→ **Task description**
Across all the records, filter for lines with the word "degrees" and copy them.

BEGIN Records shown

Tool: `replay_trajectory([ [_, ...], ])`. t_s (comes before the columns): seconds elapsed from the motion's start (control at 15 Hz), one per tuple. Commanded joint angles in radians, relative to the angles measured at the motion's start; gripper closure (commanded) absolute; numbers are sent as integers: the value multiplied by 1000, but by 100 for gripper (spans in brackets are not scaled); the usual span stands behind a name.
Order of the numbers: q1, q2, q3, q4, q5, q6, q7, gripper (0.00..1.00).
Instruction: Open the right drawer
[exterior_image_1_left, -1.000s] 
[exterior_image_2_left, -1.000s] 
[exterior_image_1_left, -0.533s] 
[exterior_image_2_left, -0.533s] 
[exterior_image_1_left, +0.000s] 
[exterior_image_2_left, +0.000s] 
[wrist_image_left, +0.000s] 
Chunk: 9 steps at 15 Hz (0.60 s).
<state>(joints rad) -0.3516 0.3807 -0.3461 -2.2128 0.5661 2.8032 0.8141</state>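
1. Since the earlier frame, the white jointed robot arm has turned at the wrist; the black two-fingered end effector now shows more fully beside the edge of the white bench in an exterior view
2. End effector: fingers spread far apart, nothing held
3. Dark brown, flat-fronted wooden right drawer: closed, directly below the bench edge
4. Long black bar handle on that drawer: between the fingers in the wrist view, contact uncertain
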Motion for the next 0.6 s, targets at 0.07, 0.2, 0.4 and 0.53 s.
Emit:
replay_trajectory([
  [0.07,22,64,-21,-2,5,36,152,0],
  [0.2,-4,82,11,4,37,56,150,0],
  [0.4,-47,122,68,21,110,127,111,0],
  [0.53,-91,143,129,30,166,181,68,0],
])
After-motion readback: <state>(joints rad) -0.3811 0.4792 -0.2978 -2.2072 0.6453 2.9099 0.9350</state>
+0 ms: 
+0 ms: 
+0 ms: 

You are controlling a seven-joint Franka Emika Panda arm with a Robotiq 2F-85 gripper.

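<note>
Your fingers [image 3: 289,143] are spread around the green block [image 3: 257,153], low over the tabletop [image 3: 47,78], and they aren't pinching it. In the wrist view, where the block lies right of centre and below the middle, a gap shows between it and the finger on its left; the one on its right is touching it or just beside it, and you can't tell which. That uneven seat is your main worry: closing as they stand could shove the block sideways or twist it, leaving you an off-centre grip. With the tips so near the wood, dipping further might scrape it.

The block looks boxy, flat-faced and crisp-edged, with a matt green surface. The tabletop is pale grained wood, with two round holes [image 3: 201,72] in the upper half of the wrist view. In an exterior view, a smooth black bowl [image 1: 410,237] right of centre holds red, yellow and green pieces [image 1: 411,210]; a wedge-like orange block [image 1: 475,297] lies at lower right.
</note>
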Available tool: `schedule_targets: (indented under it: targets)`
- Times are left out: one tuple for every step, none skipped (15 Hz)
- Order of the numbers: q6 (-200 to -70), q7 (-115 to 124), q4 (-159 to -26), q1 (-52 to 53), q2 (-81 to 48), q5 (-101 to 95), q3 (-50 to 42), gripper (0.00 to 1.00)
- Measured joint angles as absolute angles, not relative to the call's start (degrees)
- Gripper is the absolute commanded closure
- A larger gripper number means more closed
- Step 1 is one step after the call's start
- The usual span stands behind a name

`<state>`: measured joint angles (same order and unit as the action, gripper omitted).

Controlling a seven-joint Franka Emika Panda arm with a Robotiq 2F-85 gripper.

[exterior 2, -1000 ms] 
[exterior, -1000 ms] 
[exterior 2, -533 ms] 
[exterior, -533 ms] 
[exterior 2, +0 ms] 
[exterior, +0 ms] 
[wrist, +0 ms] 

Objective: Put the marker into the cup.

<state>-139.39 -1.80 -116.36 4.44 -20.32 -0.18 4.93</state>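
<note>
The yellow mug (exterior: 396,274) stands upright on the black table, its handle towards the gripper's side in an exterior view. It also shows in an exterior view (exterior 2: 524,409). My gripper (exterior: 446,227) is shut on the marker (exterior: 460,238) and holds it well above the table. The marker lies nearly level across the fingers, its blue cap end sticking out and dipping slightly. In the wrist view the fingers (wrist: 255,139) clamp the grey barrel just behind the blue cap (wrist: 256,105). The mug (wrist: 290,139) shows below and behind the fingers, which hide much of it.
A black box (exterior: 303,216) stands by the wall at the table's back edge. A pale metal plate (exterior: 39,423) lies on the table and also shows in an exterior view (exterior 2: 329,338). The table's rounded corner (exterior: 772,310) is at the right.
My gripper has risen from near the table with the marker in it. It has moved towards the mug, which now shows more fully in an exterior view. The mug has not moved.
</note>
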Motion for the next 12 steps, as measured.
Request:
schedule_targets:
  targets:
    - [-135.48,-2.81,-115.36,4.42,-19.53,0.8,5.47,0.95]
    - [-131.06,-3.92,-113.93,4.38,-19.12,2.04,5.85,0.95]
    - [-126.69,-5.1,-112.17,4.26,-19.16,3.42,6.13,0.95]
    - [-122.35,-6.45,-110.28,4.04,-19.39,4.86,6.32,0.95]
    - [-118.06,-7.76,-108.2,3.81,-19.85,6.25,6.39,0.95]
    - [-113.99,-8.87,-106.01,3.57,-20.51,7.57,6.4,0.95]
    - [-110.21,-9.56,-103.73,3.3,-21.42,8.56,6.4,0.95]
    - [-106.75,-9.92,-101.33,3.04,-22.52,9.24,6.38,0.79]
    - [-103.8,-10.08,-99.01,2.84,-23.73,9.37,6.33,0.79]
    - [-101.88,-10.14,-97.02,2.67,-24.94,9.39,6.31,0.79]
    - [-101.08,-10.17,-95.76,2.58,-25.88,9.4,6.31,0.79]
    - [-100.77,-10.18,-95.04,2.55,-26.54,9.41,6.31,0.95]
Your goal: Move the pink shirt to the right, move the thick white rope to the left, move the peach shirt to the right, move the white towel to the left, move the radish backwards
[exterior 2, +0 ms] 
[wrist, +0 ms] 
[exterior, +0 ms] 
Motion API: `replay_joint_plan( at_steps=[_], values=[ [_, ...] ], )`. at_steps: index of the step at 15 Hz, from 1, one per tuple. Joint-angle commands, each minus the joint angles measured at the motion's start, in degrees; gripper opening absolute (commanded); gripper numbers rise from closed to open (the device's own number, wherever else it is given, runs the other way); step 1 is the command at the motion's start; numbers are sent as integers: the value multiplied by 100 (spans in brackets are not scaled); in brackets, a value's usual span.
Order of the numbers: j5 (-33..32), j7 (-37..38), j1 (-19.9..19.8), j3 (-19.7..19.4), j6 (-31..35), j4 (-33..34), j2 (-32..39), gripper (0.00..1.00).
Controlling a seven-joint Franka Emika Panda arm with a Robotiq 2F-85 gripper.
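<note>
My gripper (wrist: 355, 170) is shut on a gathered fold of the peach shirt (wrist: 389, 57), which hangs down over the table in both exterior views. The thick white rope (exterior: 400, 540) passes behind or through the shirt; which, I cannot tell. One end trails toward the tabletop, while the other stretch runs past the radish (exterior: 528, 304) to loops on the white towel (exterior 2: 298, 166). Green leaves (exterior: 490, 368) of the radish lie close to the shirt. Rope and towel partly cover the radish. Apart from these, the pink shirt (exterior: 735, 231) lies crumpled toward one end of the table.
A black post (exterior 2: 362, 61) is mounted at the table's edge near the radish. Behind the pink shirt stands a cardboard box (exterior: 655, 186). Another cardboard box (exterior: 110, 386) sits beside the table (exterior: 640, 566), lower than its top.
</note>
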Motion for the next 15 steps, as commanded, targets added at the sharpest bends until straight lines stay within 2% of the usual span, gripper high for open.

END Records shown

→ **Written answer**
- Measured joint angles as absolute angles, not relative to the call's start (degrees)
Motion API: `replay_joint_plan( at_steps=[_], values=[ [_, ...] ], )`. at_steps: index of the step at 15 Hz, from 1, one per tuple. Joint-angle commands, each minus the joint angles measured at the motion's start, in degrees; gripper opening absolute (commanded); gripper numbers rise from closed to open (the device's own number, wherever else it is given, runs the other way); step 1 is the command at the motion's start; numbers are sent as integers: the value multiplied by 100 (spans in brackets are not scaled); in brackets, a value's usual span.

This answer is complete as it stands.